*PROBLEM:* From the records below, set down exactly the lines starting with the line that contains "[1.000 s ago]" and going on through the line that contains "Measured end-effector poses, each". Nothing else is wanted.

^^^^^^^^

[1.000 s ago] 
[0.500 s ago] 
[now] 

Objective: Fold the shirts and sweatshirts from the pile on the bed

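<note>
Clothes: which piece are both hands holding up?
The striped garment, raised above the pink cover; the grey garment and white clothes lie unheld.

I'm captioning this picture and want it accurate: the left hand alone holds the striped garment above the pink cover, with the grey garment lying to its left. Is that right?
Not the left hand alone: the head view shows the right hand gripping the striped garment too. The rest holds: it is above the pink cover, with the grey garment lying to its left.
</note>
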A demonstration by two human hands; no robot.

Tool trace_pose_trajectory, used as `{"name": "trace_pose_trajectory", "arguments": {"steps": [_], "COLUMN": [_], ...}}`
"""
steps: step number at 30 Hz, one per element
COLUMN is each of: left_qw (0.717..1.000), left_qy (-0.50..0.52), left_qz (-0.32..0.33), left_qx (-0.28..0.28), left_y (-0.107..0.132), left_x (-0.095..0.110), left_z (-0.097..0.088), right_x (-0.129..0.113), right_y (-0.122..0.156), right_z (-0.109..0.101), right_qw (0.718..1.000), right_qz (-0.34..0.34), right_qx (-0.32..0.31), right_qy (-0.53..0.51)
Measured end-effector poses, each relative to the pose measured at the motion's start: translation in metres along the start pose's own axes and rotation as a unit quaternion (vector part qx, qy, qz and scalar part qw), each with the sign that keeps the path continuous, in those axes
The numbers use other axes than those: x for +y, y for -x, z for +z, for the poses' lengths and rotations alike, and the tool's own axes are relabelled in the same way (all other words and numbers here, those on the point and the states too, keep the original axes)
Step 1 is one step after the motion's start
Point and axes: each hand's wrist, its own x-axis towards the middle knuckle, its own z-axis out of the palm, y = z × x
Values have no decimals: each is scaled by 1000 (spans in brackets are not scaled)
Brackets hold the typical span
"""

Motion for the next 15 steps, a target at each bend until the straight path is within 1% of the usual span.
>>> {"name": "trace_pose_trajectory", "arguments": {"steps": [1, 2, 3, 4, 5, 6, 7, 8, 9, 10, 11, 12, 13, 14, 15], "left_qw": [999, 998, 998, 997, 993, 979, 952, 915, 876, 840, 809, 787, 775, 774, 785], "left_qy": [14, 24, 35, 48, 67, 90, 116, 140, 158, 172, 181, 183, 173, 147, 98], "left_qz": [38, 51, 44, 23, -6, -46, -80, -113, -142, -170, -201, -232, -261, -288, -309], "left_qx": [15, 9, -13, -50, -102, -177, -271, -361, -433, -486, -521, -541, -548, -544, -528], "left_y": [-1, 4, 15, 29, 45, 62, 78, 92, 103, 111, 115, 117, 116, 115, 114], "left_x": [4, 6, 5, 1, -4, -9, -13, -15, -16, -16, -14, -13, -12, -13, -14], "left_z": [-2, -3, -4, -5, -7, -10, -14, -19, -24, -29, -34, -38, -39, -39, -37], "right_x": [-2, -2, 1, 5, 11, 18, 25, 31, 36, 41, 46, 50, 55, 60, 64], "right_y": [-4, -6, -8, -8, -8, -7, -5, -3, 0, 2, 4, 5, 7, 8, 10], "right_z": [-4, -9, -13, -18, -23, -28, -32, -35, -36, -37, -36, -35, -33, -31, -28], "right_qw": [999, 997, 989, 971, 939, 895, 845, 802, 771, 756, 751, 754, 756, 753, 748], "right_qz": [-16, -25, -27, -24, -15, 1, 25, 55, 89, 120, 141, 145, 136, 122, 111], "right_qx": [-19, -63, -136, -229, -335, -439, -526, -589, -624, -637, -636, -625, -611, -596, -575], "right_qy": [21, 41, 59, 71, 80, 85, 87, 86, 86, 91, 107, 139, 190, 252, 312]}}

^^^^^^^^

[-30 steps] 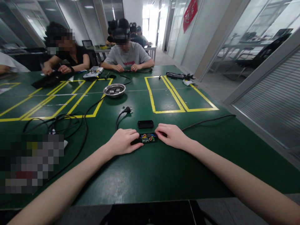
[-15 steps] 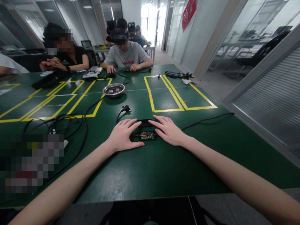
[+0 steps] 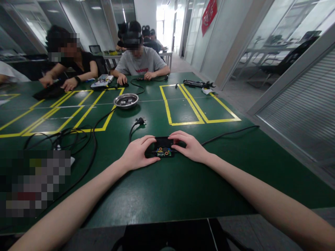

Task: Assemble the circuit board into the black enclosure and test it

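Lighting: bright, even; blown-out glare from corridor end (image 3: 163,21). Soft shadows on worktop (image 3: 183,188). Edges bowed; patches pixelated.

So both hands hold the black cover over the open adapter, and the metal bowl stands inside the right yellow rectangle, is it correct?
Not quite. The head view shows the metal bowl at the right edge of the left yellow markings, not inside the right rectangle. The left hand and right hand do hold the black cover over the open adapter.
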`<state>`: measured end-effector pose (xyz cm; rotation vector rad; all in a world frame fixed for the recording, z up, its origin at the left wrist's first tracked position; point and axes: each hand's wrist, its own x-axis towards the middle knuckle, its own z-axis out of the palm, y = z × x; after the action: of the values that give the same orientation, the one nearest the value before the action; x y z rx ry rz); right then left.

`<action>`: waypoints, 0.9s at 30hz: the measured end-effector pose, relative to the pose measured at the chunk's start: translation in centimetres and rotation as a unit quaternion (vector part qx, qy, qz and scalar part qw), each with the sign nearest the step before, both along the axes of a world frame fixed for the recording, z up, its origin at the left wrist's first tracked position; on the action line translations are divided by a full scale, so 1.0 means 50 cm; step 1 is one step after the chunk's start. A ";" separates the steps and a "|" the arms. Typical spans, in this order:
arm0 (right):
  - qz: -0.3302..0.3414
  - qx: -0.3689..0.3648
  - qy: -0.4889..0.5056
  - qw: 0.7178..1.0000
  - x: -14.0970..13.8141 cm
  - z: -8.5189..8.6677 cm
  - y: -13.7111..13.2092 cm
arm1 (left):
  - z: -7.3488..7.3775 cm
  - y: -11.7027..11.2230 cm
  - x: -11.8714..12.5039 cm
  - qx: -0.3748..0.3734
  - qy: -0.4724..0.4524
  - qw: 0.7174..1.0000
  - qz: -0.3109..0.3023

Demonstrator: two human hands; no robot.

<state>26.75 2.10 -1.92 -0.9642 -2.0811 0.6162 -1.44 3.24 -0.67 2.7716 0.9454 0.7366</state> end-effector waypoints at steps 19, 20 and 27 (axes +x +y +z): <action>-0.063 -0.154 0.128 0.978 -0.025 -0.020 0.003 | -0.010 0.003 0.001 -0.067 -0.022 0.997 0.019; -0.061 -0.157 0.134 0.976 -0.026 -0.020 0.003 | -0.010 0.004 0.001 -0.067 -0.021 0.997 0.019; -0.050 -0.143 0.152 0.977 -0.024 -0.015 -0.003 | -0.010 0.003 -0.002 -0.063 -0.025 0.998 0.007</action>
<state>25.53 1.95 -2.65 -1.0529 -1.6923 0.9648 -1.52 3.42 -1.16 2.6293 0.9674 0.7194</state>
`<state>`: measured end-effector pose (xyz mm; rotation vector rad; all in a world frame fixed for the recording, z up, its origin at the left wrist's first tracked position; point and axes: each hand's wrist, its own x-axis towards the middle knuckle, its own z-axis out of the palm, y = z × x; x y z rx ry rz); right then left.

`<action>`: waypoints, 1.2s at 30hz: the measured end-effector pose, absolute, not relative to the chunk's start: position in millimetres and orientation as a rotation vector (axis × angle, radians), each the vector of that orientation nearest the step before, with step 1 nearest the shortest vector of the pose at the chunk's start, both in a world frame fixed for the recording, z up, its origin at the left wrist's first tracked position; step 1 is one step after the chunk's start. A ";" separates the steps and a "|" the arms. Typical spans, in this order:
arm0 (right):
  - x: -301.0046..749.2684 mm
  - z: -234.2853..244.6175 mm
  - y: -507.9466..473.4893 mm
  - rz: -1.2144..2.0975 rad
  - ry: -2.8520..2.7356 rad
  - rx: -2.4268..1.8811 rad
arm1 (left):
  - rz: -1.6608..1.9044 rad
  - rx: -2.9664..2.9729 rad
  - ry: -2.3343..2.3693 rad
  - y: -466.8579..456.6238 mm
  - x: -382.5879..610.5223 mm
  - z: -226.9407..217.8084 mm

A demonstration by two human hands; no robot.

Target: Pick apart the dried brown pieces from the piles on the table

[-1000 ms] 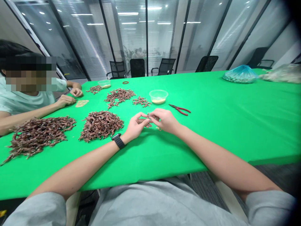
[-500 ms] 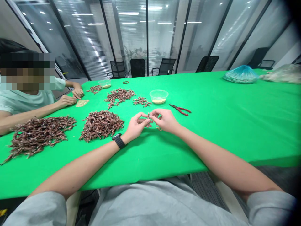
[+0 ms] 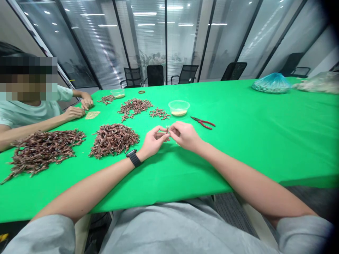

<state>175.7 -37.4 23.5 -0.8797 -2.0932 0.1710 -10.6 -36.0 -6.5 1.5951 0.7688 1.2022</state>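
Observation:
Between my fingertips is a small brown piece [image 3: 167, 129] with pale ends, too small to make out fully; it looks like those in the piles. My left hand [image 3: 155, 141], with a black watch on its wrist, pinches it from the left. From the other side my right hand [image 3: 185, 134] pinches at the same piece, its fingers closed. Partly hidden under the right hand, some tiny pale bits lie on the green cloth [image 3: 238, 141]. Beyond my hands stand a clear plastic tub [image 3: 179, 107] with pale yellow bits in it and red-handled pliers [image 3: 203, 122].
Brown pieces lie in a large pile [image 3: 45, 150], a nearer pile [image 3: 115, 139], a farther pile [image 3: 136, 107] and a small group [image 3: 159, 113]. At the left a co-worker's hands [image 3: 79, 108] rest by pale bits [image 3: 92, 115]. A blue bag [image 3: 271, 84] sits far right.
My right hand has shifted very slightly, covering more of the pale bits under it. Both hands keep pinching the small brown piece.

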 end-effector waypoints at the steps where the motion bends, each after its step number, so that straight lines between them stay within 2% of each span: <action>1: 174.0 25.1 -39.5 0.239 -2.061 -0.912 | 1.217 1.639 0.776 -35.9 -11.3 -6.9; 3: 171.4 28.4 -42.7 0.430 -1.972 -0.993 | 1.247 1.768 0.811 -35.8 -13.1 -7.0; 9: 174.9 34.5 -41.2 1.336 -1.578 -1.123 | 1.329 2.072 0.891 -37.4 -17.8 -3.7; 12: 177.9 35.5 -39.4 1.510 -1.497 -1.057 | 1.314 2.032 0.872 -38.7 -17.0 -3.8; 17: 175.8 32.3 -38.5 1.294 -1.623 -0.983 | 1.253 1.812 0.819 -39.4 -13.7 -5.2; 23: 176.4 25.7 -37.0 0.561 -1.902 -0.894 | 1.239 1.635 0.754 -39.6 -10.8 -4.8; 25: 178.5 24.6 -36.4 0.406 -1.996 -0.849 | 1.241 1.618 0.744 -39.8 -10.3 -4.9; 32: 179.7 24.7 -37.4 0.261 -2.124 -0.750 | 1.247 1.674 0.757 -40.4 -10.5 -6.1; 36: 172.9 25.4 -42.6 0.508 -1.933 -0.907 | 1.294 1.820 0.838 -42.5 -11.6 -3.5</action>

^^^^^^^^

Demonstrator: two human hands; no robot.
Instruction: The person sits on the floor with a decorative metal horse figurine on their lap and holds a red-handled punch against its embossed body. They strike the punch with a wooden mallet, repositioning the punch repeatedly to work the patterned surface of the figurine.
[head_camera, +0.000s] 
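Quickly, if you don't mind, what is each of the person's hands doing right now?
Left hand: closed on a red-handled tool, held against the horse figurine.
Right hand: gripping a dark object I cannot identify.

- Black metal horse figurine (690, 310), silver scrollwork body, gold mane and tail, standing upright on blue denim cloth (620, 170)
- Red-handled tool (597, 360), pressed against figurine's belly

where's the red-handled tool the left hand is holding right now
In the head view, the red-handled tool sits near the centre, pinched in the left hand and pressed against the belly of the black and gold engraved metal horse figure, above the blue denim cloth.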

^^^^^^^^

*RESULT OF THE EXERCISE:*
[1.000 s ago] 
[0.500 s ago] 
[now] 

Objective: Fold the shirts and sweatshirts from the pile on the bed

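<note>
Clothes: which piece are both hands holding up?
The striped garment, raised above the pink cover; the grey garment and white clothes lie unheld.

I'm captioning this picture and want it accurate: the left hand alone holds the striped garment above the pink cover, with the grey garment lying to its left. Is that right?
Not the left hand alone: the head view shows the right hand gripping the striped garment too. The rest holds: it is above the pink cover, with the grey garment lying to its left.
</note>
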A demonstration by two human hands; no robot.

Tool trace_pose_trajectory, used as `{"name": "trace_pose_trajectory", "arguments": {"steps": [_], "COLUMN": [_], ...}}`
"""
steps: step number at 30 Hz, one per element
COLUMN is each of: left_qw (0.717..1.000), left_qy (-0.50..0.52), left_qz (-0.32..0.33), left_qx (-0.28..0.28), left_y (-0.107..0.132), left_x (-0.095..0.110), left_z (-0.097..0.088), right_x (-0.129..0.113), right_y (-0.122..0.156), right_z (-0.109..0.101), right_qw (0.718..1.000), right_qz (-0.34..0.34), right_qx (-0.32..0.31), right_qy (-0.53..0.51)
Measured end-effector poses, each relative to the pose measured at the motion's start: translation in metres along the start pose's own axes and rotation as a unit quaternion (vector part qx, qy, qz and scalar part qw), each with the sign that keeps the path continuous, in those axes

The exercise is finished.